I have random VPN routing issues as well. Example network has a B1-Core and a B210. Routers have addresses 192.168.100.1 and 192.168.101.1 respectively. Devices on 192.168.101.1/24 can hit 192.168.100.1/32, but not further into /24. Same is true vice versa. The correct /24 routes are being advertised across the tunnel. No amount of tinkering with settings would fix it. Only a reboot of the B1-Core would solve it. Remote users using OpenVPN also can’t route traffic when this happens.

brcp40 · June 12, 2020, 7:00pm

Instead of rebooting, can you try to Disable the VPN tunnel, Apply Settings, and then re-enable VPN tunnel, Apply Settings? That worked in lieu of rebooting in my case… just curious if you’re seeing the same issue.

Are you running any non-default values for key lifetimes?

thebigbeav · July 22, 2020, 8:06am

Issue happened again today. Tried dropping and restarting the tunnels. Didn’t solve it. Only a reboot of the B1-Core solved the issue.

TK_Liew · July 22, 2020, 11:08pm

If you able to access 192.168.100.1 from 192.168.101.0/24, the routing should be there. I would suggest opening a ticket for us to take a closer look.

thebigbeav · December 29, 2020, 8:35am

Happened again today. Devices on the 192.168.102.0/24 end of the SF tunnel could only ping 192.168.100.1, but nothing else inside 192.168.100.0/24. I tried one of the above suggestions of flipping services on and off and pressing apply (to prevent a full reboot), but it didn’t work. Only a reboot on the B1-Core solved it. It’s hard to open a ticket and leave it sitting open because as soon as it happens, business grinds to a halt at the office location with the 192.168.102.0/24 network. I am forced to do a reboot immediately.

TK_Liew · December 29, 2020, 6:00pm

@thebigbeav, may I know the Balance One Core (192.168.100.1) able to ping all the active LAN devices (192.168.100.x) when the problem occurs?

May I know all the LAN devices of 192.168.100.0/24 are connected to a switch as below?

LAN devices —> Switch —> [LAN] Balance One Core

thebigbeav · December 29, 2020, 6:13pm

Yes, all devices in the 192.168.100.0/24 subnet can communicate fine with the B1C at 192.168.100.1 at all times. We have never noted an interruption there. All devices in the 192.168.100.0/24 subnet can also access the internet fine. Yes, there are two switches in the mix as well. A HPE JL386A and a HPE J9028B.

TK_Liew · December 30, 2020, 7:08pm

@thebigbeav, I suggest connecting a LAN client directly to the LAN port of Balance One Core. This helps to isolate which part is giving a problem when the problem occurs again. You may proceed with the test below when the problem occurs:

Perform Network Capture at http://[LAN IP]/cgi-bin/MANGA/support.cgi > Network Capture > Start.
Ping the directly connected LAN client and an active LAN client who connects to the switch from 192.168.101.x or 192.168.102.x.
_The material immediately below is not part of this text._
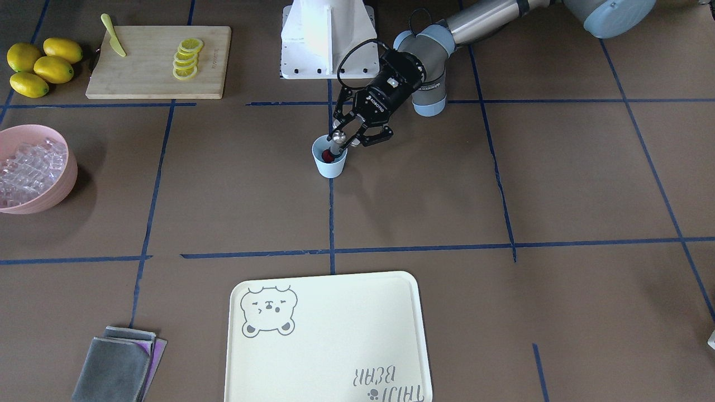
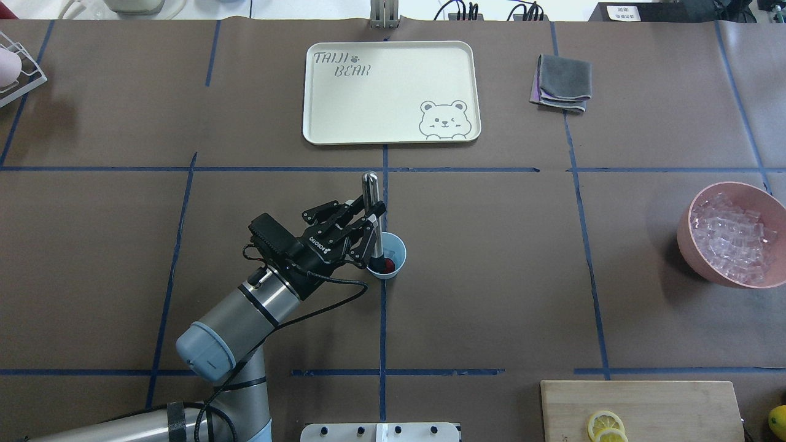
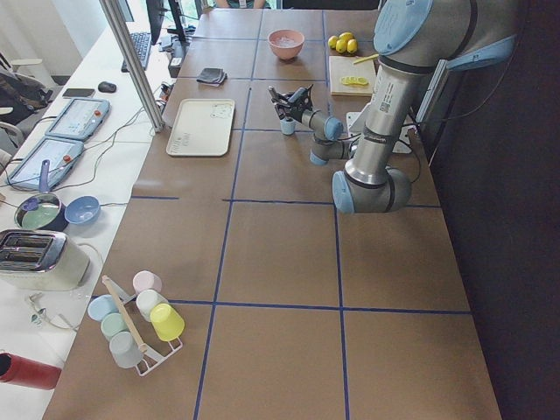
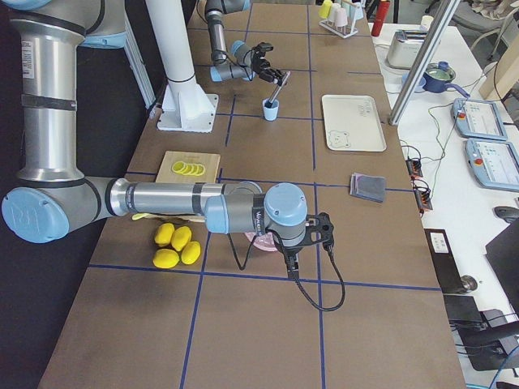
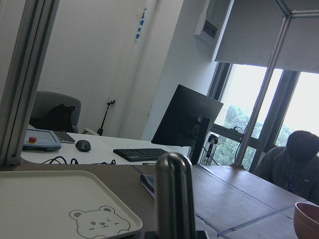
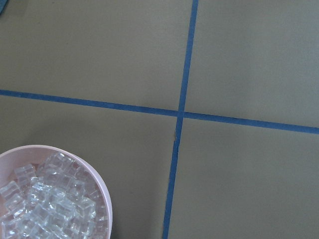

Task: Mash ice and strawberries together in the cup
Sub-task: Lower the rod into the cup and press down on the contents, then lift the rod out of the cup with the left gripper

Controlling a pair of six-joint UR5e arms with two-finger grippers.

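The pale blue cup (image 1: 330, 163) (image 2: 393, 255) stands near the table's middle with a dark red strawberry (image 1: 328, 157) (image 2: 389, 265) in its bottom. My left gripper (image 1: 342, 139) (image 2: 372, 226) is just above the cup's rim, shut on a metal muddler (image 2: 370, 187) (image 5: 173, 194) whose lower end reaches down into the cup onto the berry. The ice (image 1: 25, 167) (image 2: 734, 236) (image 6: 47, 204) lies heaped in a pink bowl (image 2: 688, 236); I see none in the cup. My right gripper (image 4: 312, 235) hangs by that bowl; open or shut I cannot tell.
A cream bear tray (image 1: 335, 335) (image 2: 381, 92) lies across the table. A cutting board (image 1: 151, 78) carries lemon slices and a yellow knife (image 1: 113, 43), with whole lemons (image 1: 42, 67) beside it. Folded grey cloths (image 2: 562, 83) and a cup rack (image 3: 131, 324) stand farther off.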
Allow 5-6 pings will do.
Network Capture > Stop > Download the Network Capture.
You may open the Network Capture with WireShark to confirm the ICMP request from 192.168.101.x or 192.168.102.x sent out from LAN interface and the ICMP reply received from the LAN clients.

You may contact your point of purchase if you need further help.

thebigbeav · January 12, 2021, 9:08am

B1Core choked again this morning. The usual rock solid Peplink reliability is getting shaky. A reboot was the only thing that could solve it. No time for packet capture because the whole office was down.

I’m out of warranty so I don’t think the original vendor really wants to talk.

TK_Liew · January 12, 2021, 9:17pm

@thebigbeav, we need to isolate the problem as we yet to know the root cause. This is the reason I provided the troubleshooting step here. I know the situation is critical when the problem occurs. But there is no way to solve it if the root cause is unknown. The suggested troubleshooting steps may take 5-10 minutes only. You may reboot the Balance Core or the switch after that.